### WORK TASK
Nothing but an exact copy of the data should be output.
- Opening Delimiter -
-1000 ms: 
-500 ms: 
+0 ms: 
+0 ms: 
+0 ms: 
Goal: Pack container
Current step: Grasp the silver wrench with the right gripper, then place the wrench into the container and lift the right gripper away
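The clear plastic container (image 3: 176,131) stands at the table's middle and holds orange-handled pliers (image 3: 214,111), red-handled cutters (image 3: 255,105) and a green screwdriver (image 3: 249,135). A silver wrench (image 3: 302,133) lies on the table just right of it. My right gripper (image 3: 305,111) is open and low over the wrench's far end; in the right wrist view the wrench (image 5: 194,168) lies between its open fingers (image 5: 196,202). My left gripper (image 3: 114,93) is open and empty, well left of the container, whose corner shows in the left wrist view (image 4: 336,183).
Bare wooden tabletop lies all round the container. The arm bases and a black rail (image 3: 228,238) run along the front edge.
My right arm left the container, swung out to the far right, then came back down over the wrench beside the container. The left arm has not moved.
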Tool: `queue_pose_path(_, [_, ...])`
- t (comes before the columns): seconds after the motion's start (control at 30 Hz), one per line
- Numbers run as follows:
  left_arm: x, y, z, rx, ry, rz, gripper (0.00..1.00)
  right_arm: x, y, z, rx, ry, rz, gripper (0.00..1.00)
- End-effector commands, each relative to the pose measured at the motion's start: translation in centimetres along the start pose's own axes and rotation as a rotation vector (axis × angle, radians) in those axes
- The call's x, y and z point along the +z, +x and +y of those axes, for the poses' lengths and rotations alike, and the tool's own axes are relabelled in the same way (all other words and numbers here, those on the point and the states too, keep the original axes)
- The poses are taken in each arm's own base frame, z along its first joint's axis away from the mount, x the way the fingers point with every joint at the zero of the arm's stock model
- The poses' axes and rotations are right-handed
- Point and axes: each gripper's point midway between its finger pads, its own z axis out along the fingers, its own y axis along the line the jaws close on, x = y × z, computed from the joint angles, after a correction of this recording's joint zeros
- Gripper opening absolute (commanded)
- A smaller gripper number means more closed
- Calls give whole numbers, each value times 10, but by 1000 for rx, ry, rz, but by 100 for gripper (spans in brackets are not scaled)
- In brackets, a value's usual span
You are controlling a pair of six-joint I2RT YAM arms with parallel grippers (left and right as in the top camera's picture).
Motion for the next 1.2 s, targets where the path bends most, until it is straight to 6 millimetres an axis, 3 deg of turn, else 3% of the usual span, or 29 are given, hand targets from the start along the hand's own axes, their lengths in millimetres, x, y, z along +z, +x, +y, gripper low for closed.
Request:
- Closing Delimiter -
### EXPECTED ANSWER
-1000 ms: 
-500 ms: 
+0 ms: 
+0 ms: 
+0 ms: 
Goal: Pack container
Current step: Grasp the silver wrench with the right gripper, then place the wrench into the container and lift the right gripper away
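The clear plastic container (image 3: 176,131) stands at the table's middle and holds orange-handled pliers (image 3: 214,111), red-handled cutters (image 3: 255,105) and a green screwdriver (image 3: 249,135). A silver wrench (image 3: 302,133) lies on the table just right of it. My right gripper (image 3: 305,111) is open and low over the wrench's far end; in the right wrist view the wrench (image 5: 194,168) lies between its open fingers (image 5: 196,202). My left gripper (image 3: 114,93) is open and empty, well left of the container, whose corner shows in the left wrist view (image 4: 336,183).
Bare wooden tabletop lies all round the container. The arm bases and a black rail (image 3: 228,238) run along the front edge.
My right arm left the container, swung out to the far right, then came back down over the wrench beside the container. The left arm has not moved.
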Tool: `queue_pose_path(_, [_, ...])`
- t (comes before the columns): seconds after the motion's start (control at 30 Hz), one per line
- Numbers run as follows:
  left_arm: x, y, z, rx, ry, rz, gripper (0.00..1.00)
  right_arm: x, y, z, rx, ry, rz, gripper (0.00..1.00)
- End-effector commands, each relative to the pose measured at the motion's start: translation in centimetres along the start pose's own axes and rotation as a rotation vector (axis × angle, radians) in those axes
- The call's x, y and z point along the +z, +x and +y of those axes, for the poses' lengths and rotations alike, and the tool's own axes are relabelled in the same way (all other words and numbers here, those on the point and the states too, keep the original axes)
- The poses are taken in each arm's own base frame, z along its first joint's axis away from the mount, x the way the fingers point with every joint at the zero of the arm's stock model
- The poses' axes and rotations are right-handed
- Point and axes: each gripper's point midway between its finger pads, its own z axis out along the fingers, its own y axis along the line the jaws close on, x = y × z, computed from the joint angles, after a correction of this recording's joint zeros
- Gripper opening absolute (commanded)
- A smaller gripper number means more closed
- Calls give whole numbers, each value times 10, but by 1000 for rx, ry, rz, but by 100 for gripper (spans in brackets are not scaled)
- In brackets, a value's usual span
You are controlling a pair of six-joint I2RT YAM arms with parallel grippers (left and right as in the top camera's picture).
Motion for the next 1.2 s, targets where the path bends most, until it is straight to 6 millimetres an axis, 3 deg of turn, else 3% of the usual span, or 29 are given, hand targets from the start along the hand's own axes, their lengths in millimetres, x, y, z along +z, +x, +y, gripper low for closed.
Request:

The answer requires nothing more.